A vascular specialist is arguably the highest national certification awarded for specialized treatment in the cardiovascular systems and veins. While a regular doctor could surely diagnose vascular problems, a vascular specialist additionally has: additional specialized training, clinical expertise and medical experience to provide the very best care feasible in this area of medicine. While most normal doctors could probably handle a few basic vascular cases, a skilled specialist would have mastered the detailed analysis and treatment of even the most complicated conditions. In the end, this doctor would know not only what tests to order but also which ones are best to order in order to give the most effective care. Learn more about Baltimore Vascular Specialist.
Cardiovascular diseases are classified as either acute or chronic. Acute refers to situations where the damage is sudden and visible; while chronic refers to situations in which the damage has been building up slowly over time. A vascular specialist treats acute cardiac and circulatory problems in an emergency room setting. While most people with ordinary medical school training to treat such problems could probably handle the job, a trained and experienced vascular specialist will know exactly which tests to order and how to administer them in order to ensure the patient’s safety.
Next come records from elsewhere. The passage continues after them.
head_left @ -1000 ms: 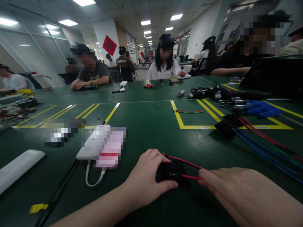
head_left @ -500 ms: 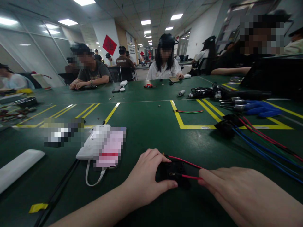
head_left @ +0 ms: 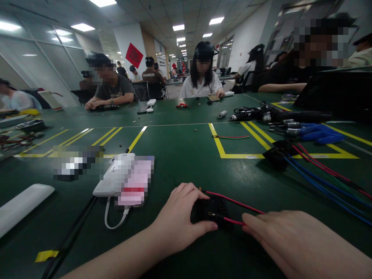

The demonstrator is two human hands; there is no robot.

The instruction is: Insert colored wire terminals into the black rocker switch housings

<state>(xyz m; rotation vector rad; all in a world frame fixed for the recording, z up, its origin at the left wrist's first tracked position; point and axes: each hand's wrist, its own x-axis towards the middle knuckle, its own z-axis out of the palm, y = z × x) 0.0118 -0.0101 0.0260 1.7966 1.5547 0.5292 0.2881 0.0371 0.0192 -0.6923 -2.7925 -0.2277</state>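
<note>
My left hand grips a small black block that rests on the green table, thumb under it and fingers curled over its left side. Two thin red wires run out of the block to the right. My right hand lies low at the right, its fingertips pinched on the nearer red wire just beside the block.
A white power bank with a cable lies left of my hands. Black parts with red and blue cables lie at the right, blue-handled tools behind them. Yellow lines mark the table. Several people sit along the far side.
My right hand has sunk slightly and its fingertips have crept a little closer to the block along the red wire. My left hand stays put.
</note>
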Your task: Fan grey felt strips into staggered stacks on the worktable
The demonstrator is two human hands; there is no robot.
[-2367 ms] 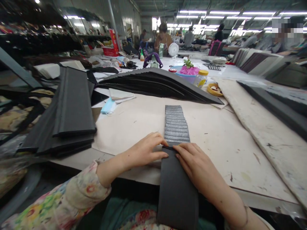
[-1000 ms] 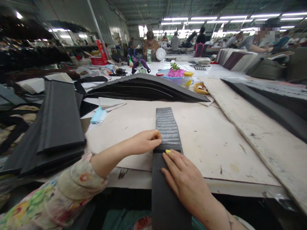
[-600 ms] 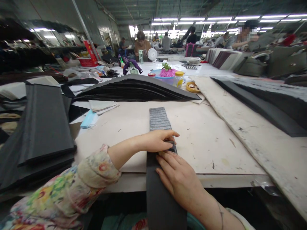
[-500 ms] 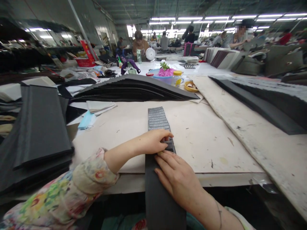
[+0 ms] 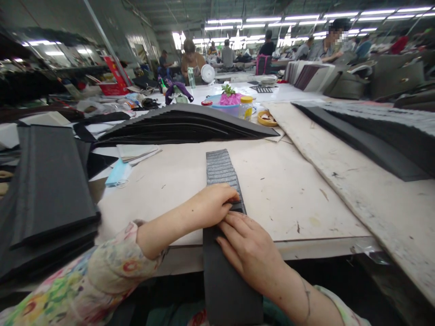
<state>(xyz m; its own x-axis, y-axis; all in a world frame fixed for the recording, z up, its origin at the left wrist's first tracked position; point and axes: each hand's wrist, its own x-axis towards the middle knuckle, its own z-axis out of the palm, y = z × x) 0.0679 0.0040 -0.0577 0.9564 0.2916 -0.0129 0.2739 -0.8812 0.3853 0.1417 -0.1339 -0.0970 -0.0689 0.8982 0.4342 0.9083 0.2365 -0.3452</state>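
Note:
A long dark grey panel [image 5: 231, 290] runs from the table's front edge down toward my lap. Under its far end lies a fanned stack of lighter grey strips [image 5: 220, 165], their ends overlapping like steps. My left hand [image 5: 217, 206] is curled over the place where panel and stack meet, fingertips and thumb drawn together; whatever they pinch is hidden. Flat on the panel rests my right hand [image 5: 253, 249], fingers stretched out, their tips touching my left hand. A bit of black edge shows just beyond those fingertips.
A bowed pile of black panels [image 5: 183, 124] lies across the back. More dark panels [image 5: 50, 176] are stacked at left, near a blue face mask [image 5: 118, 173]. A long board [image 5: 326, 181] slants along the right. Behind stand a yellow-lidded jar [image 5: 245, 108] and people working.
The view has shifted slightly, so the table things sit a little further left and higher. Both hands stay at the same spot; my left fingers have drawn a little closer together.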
Before becoming a vascular specialist, doctors complete two years of intensive training at a medical school. After graduation, doctors must then pass several important licensing exams before being able to take the board exams that qualify them to treat patients. While most medical schools tend to focus on theory and training students to read medical reports and perform simple laboratory tests, vascular specialists put much more emphasis on actual hands-on lab work and assessments. This hands-on lab allows potential vascular specialists to learn about the physiology of the heart and circulatory systems. The study of physiology will also help them better understand other important areas of heart and circulatory medicine such as coronary heart disease, myocardial infarction, angina and heart failure, congenital heart diseases, and kidney diseases. Once a potential vascular specialist passes these crucial exams, he or she can successfully enter medical school and begin training.
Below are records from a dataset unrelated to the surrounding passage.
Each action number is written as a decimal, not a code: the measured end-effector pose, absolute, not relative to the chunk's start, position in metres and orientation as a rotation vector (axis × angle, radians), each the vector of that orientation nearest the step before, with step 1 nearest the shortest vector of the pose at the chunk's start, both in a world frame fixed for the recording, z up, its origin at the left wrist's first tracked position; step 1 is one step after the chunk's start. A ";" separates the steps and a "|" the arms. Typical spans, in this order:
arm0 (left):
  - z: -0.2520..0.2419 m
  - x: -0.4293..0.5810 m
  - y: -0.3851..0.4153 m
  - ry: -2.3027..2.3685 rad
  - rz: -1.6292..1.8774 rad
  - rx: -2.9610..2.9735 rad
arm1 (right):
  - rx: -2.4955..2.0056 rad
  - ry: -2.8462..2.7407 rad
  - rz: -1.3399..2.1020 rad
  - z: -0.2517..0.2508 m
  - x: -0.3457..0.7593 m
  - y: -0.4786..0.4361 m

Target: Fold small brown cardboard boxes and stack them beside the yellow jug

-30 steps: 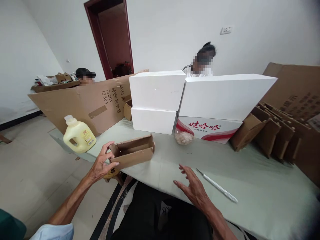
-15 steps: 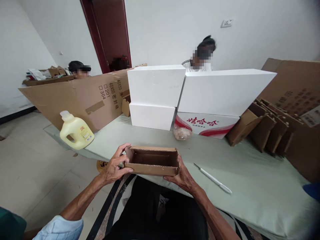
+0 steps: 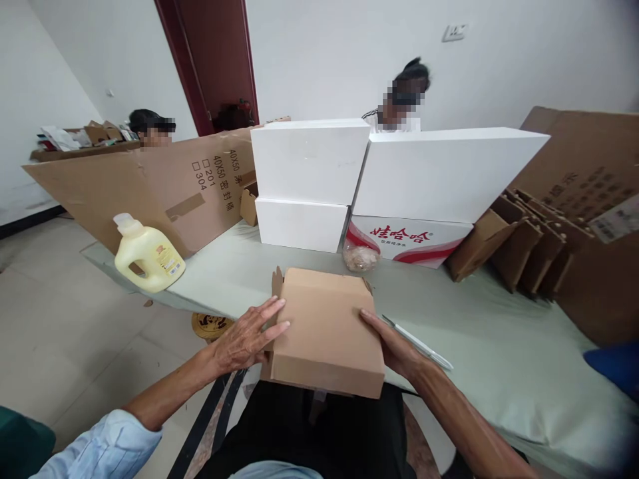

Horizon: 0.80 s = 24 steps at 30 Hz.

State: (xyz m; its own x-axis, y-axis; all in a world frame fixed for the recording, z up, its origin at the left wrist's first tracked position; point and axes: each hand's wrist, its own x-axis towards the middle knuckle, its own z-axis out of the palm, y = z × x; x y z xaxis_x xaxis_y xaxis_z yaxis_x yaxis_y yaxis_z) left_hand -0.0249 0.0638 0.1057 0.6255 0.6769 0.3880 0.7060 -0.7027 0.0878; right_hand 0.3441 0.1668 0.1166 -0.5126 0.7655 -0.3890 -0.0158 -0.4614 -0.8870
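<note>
A flat brown cardboard box (image 3: 327, 322) lies tilted over the table's front edge and my lap, its broad face up and small flaps sticking out at its far corners. My left hand (image 3: 249, 336) grips its left side, with fingers on the top face and the thumb partly hidden. On the right side, my right hand (image 3: 392, 342) holds the box, fingertips on the top face near the edge. Just right of that hand, a white pen-like knife (image 3: 422, 342) lies on the green-covered table (image 3: 489, 339).
White boxes (image 3: 309, 163) and a red-and-white carton (image 3: 409, 239) stand at the back. A plastic-wrapped bundle (image 3: 361, 258) sits before them. Yellow jug (image 3: 150, 256) at left; folded cardboard pieces (image 3: 519, 246) at right. Two people (image 3: 399, 100) are behind the boxes.
The box has turned from showing its open, hollow side to showing a broad closed face. Both hands have shifted along its sides, and the camera view has moved slightly.
</note>
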 end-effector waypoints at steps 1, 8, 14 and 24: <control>0.105 -0.023 0.064 -1.142 -0.602 -2.785 | -1.156 -1.162 2.065 0.116 0.345 0.167; 0.131 -0.012 0.075 -1.187 -0.805 -2.910 | -1.210 -1.106 2.277 0.114 0.355 0.170; 0.160 -0.010 0.088 -1.341 -1.159 -2.973 | -1.113 -1.379 2.283 0.132 0.368 0.170; 0.181 -0.005 0.111 -1.762 -1.415 -2.941 | -1.052 -1.872 0.843 0.174 0.357 0.166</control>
State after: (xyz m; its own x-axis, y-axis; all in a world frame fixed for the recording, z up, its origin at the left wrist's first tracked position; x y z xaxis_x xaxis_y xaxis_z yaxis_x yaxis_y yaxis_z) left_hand -0.0045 0.1113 0.1813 0.3156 0.8994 0.3025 0.4896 -0.4274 0.7600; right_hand 0.3571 0.1660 0.1739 -0.3237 0.8893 0.3230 0.3477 0.4293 -0.8335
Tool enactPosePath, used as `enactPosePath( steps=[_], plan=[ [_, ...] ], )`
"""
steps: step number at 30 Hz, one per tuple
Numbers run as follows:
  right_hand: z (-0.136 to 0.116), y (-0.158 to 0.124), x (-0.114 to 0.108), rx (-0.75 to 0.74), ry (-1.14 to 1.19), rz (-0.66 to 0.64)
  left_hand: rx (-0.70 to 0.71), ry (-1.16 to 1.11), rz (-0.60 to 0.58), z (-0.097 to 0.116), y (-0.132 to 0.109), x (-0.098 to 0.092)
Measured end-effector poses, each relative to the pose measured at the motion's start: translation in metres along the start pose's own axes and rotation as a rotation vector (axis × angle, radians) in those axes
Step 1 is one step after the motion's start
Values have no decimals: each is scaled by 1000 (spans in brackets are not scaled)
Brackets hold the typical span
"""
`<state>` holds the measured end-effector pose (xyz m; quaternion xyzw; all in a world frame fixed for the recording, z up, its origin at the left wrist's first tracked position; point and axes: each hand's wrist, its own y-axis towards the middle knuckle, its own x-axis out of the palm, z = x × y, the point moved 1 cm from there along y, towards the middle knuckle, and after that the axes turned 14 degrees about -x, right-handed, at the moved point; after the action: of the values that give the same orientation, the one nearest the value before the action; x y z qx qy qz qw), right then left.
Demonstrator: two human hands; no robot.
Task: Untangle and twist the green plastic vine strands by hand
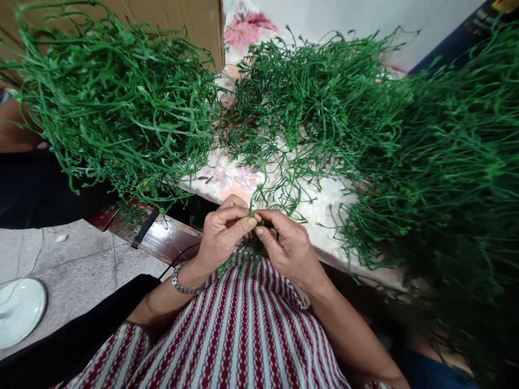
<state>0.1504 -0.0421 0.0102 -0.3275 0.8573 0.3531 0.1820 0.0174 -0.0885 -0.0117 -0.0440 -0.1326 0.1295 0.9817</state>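
Close to my body, at the table's near edge, my left hand (223, 232) pinches a thin green stem (251, 204), which looks like plastic, between thumb and fingers. A metal bracelet or watch band (178, 280) circles that wrist. Fingertip to fingertip with it, my right hand (288, 244) is closed in a pinch on the same green piece; the exact joint between them is hidden by the fingers. Just beyond lie loose branching green stems (287, 186) with small knobbed tips. More green stems hang below my hands, over the striped clothing.
A big tangle of thicker green stems (121, 108) rises at the left before a cardboard box (182, 21). Other heaps (336, 92) cover the back and right of the flower-patterned tabletop (239, 175). Another person's arm (18, 127) shows at far left. A white round base (22, 310) stands on the floor.
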Motion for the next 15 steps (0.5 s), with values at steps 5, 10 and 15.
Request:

Once in medical school, most vascular specialists begin training to treat acute and chronic cardiac and circulatory problems. During their years in training, vascular specialists will also usually undergo specialized studies in anatomy, pharmacology and family practice. They will often be exposed to various patients, learn about the science of healing and learn about the various procedures that can be performed to diagnose and treat various heart and circulatory problems. Most importantly, vascular specialists will learn how to evaluate and treat patients who have varying degrees of illness, from angina pectoris to telangiectasia. They may also work closely with cardiologists, pulmonologists and orthopedic surgeons in order to treat patients who have suffered from disorders affecting the various systems of the heart.
As a specialist, a vascular health specialist will treat patients of all ages, but primarily those with cardiovascular disease. He or she has the responsibility of assessing risk factors, developing treatment plans and ensuring that the patient receives the best care. This is because every person’s health and the risk factors that they bring can vary. As such, a specialist must be very thorough in his or her assessments and must always be looking out for new information or trends in the medical community. This is because knowledge is power and if a specialist can save a patient’s life by discovering a certain condition, then that specialist has truly saved the patient’s life through preventative measures.
Some of the most common types of heart and circulatory diseases that vascular surgeons treat include coronary artery disease, deep vein thrombosis, congenital heart disease, myocardial infarction, pulmonary embolism, varicose veins, stoke and stroke. While the symptoms of these and other heart problems can vary greatly, the treatments that these specialists provide almost always remain the same. For example, when a patient has a heart attack or a blockage in the coronary arteries, then there are various treatments that can be administered depending on the severity of the problem. The goal of a vascular surgeon is to take out any threats to the heart and blood flow and to restore the body to the position it was in before the event occurred.